Pourquoi réciter le nom du Bouddha ?

 

Dans la ville de Thành Thất La Phiệt, vivait un prince au caractère extrêmement violent. De plus, son pouvoir et sa position lui permettaient d’effacer ses crimes devant la loi. Aucune parole juste, aucune religion ne parvenait à le transformer.

Un jour, il rencontra le Bouddha, qui voyageait pour enseigner le Dharma dans cette région. Dès le premier regard, son cœur fut soudainement saisi de respect, comme un éléphant sauvage devant son cornac. Le Bouddha lui donna alors quelques conseils simples :

« Souviens-toi du Bouddha, cultive la compassion envers les autres, et applique-toi avec ardeur à sauver et aider les êtres. »

Le prince s’inclina respectueusement et accepta ces paroles.

Mais une fois rentré chez lui, à la vue d’un mendiant, il entra aussitôt dans une grande colère. Les paroles précieuses du Bouddha s’étaient déjà effacées de son esprit, et il s’apprêtait à chasser l’homme. Soudain, le visage empreint de bonté et de dignité du Bouddha lui revint en mémoire. Il se calma, mais ne donna pourtant aucune aumône.

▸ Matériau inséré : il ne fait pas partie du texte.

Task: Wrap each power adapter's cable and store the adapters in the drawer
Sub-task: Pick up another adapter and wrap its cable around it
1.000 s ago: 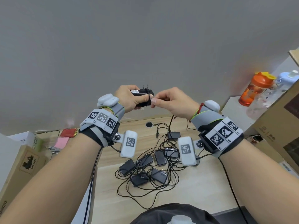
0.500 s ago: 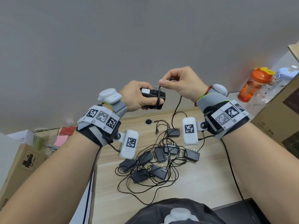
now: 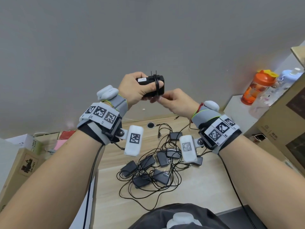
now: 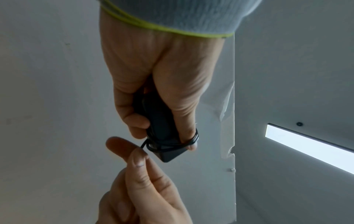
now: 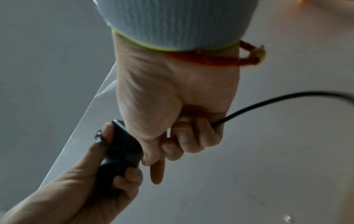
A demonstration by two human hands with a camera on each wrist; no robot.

Ce soir-là, son épouse, étonnée par son attitude, l’interrogea pour connaître toute l’histoire. Le prince raconta alors les faits en détail. En les racontant, l’image du Bouddha et ses enseignements lui revinrent clairement à l’esprit. Cette nuit-là, il réfléchit longuement, l’esprit troublé. Il se dit :

« Se souvenir du Bouddha, c’est se souvenir des pauvres et des malheureux. Penser au Bouddha, c’est penser aux pauvres et aux malheureux. »

À l’aube, il partit aussitôt à la recherche du Bouddha. En chemin, il rencontra un mendiant gravement malade, étendu au bord de la route. Après réflexion, il s’approcha, lui parla avec bienveillance et lui donna tout l’argent qu’il avait sur lui. L’homme, effrayé, le remercia avec insistance. Mais le prince lui répondit :

« C’est parce que je me souviens du Bouddha que je t’aide. En acceptant cet argent, tu me permets d’acquérir des mérites. C’est donc moi qui te suis reconnaissant, et non l’inverse. »

Le mendiant, entendant ces paroles, fut très surpris, car il connaissait bien le caractère du prince, ainsi que la grande renommée du Bouddha. Soudain, il joignit les mains et récita à haute voix :

« NAM MÔ PHẬT ĐÀ » (Hommage au Bienheureux, l’Éveillé).

Le prince, sans même s’en rendre compte, récita lui aussi ces paroles et se hâta d’aller trouver le Bouddha. Lorsqu’il le rencontra, il lui raconta toute l’histoire en détail. Après avoir écouté, le Bouddha lui sourit avec bonté et dit :

« C’est juste. En récitant le nom du Bouddha, il faut penser aux pauvres et aux malheureux. Penser aux pauvres et aux malheureux, c’est penser à tous les Bouddhas. »

Extrait du journal Viên Âm

Agir par des actions utiles,

Dire des paroles justes,

Penser à ce qui est bon et beau :

Ainsi, c’est cela réciter le nom du Bouddha.